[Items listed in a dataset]
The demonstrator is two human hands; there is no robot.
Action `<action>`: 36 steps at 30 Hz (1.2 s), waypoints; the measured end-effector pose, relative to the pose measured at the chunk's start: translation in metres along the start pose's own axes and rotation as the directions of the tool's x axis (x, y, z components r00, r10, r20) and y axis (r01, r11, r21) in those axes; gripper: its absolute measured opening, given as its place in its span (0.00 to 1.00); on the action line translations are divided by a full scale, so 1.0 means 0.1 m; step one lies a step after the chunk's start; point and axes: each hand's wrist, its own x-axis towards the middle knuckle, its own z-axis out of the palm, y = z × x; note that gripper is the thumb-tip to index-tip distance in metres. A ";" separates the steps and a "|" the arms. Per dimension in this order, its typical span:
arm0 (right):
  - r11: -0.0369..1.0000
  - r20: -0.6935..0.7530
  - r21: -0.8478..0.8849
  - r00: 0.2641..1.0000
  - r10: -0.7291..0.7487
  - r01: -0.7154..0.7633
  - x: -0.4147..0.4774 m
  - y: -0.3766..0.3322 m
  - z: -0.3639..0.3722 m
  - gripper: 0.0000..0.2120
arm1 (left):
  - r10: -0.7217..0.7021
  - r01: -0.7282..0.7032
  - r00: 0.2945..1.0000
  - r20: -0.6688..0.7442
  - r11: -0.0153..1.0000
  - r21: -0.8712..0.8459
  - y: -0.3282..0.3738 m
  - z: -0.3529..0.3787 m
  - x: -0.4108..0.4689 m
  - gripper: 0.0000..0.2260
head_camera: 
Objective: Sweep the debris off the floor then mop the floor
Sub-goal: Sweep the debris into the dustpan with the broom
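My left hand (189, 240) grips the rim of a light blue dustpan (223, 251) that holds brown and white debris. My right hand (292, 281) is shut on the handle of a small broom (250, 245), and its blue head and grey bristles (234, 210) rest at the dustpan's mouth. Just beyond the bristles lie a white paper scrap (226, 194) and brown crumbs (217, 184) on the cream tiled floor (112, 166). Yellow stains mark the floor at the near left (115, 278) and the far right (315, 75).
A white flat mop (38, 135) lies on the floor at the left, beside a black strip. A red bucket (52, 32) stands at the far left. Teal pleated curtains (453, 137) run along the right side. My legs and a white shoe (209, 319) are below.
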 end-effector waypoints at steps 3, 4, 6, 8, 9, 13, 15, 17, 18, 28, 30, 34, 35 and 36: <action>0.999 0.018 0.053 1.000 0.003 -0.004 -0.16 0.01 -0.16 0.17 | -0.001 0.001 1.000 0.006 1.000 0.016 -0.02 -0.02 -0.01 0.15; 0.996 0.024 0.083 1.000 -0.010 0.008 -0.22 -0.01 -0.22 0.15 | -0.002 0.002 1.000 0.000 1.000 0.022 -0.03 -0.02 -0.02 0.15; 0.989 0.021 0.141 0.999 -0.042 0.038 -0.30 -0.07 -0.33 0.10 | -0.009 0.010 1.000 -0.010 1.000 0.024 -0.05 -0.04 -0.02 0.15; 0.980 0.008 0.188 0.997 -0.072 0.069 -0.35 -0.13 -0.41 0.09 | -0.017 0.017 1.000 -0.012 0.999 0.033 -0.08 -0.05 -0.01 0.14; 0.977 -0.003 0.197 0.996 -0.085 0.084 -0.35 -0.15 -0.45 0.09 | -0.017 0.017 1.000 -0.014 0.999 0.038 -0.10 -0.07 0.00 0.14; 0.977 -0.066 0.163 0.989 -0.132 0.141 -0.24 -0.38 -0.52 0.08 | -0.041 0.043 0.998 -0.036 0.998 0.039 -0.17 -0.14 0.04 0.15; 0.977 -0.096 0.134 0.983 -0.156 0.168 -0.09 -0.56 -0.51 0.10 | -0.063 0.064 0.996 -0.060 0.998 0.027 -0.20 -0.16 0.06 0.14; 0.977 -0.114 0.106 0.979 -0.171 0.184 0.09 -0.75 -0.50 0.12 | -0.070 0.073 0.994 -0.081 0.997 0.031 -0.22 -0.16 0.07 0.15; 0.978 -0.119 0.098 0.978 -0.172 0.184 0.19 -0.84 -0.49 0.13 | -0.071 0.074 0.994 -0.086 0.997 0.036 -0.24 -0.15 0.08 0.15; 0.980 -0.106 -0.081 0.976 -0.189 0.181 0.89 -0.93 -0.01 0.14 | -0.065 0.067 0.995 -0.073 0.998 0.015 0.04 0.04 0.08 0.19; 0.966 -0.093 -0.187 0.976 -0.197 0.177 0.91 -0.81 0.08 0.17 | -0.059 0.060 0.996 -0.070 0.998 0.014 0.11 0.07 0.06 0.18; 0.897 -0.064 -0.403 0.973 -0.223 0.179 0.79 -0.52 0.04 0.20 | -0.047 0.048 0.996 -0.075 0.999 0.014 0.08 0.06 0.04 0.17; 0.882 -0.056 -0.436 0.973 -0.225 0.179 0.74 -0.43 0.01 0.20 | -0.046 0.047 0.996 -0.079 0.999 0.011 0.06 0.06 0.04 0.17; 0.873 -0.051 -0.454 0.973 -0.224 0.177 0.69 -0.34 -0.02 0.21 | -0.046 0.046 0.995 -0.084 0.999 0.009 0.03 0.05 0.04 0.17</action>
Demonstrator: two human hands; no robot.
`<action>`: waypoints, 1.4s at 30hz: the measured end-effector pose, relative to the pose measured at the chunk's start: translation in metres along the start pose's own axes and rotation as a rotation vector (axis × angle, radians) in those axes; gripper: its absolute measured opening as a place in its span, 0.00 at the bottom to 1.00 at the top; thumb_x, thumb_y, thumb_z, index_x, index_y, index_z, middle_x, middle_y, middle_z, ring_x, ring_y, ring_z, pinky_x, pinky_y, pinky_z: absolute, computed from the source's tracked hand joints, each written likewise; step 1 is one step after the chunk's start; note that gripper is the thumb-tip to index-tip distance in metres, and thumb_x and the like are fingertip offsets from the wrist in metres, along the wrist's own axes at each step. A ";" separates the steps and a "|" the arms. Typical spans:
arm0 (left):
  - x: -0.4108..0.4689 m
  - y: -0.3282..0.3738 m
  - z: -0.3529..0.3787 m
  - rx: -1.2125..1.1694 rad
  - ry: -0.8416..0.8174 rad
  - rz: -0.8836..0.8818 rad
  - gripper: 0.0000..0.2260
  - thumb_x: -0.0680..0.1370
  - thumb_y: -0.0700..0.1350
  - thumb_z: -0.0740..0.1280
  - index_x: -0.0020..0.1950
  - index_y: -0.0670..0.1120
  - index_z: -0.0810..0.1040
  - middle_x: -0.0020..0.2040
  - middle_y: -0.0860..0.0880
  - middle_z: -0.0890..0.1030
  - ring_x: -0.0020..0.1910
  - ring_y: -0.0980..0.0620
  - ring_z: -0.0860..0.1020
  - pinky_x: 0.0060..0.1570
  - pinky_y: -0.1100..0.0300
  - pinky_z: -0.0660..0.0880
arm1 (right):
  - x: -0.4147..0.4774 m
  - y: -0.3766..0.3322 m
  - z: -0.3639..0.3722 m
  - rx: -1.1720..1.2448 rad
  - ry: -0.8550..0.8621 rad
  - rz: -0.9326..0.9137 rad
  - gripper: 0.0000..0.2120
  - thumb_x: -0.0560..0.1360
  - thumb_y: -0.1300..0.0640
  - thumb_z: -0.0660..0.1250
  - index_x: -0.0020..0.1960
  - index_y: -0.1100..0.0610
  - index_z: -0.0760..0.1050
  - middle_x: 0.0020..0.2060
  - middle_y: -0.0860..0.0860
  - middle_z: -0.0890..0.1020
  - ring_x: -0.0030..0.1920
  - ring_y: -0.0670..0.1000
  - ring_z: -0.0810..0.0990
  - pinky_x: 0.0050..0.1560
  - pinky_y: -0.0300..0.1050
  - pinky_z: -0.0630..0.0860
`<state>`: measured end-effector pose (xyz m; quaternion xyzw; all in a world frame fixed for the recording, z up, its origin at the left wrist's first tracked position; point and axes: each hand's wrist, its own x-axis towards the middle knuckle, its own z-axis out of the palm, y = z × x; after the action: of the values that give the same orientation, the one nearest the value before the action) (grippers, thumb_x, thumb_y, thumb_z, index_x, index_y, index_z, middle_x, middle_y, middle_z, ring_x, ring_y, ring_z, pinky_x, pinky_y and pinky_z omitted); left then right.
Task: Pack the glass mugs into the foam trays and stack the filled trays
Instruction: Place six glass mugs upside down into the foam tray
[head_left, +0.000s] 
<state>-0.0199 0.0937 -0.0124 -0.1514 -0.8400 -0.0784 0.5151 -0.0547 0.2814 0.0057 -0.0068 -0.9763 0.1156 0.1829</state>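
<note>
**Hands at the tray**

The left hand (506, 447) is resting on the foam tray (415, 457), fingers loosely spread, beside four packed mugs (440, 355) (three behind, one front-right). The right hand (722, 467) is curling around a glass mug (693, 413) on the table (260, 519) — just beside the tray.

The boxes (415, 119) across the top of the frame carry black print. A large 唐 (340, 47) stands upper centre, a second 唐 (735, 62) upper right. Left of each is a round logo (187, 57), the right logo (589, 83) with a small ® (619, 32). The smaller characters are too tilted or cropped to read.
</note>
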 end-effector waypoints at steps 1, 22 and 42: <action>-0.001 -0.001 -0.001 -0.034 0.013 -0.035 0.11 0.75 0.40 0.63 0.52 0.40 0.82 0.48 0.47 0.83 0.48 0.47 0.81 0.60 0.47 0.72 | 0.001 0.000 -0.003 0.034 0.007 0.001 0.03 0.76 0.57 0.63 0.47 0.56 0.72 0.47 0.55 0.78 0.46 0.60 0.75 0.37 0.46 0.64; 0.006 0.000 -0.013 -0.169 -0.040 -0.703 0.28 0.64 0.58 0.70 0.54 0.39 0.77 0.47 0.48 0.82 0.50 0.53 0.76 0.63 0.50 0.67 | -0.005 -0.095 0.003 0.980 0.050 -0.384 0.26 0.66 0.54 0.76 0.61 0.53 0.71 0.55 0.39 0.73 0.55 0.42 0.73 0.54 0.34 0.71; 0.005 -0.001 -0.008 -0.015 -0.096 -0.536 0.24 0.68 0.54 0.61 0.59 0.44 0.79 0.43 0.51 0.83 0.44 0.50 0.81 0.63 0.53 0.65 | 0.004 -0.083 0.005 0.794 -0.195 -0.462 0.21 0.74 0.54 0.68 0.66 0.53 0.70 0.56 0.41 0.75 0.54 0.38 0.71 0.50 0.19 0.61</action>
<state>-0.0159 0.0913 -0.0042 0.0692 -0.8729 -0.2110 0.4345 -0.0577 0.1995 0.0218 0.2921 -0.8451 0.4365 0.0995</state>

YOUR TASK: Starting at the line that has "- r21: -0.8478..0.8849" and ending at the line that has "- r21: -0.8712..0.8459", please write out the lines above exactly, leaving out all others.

ANSWER FOR THIS EXERCISE:
  - r21: -0.8478..0.8849
  - r00: 0.2641..1.0000
  - r10: -0.7291..0.7487
  - r01: -0.7154..0.7633
  - x: -0.4147..0.4774 m
  - y: -0.3766..0.3322 m
  - z: -0.3639..0.3722 m
  - gripper: 0.0000..0.2120
arm1 (left):
  - r10: -0.7217..0.7021
  - r01: -0.7282..0.7032
  - r00: 0.2945..1.0000
  - r20: -0.6688..0.7442
  - r11: -0.0153..1.0000
  - r21: -0.8712..0.8459

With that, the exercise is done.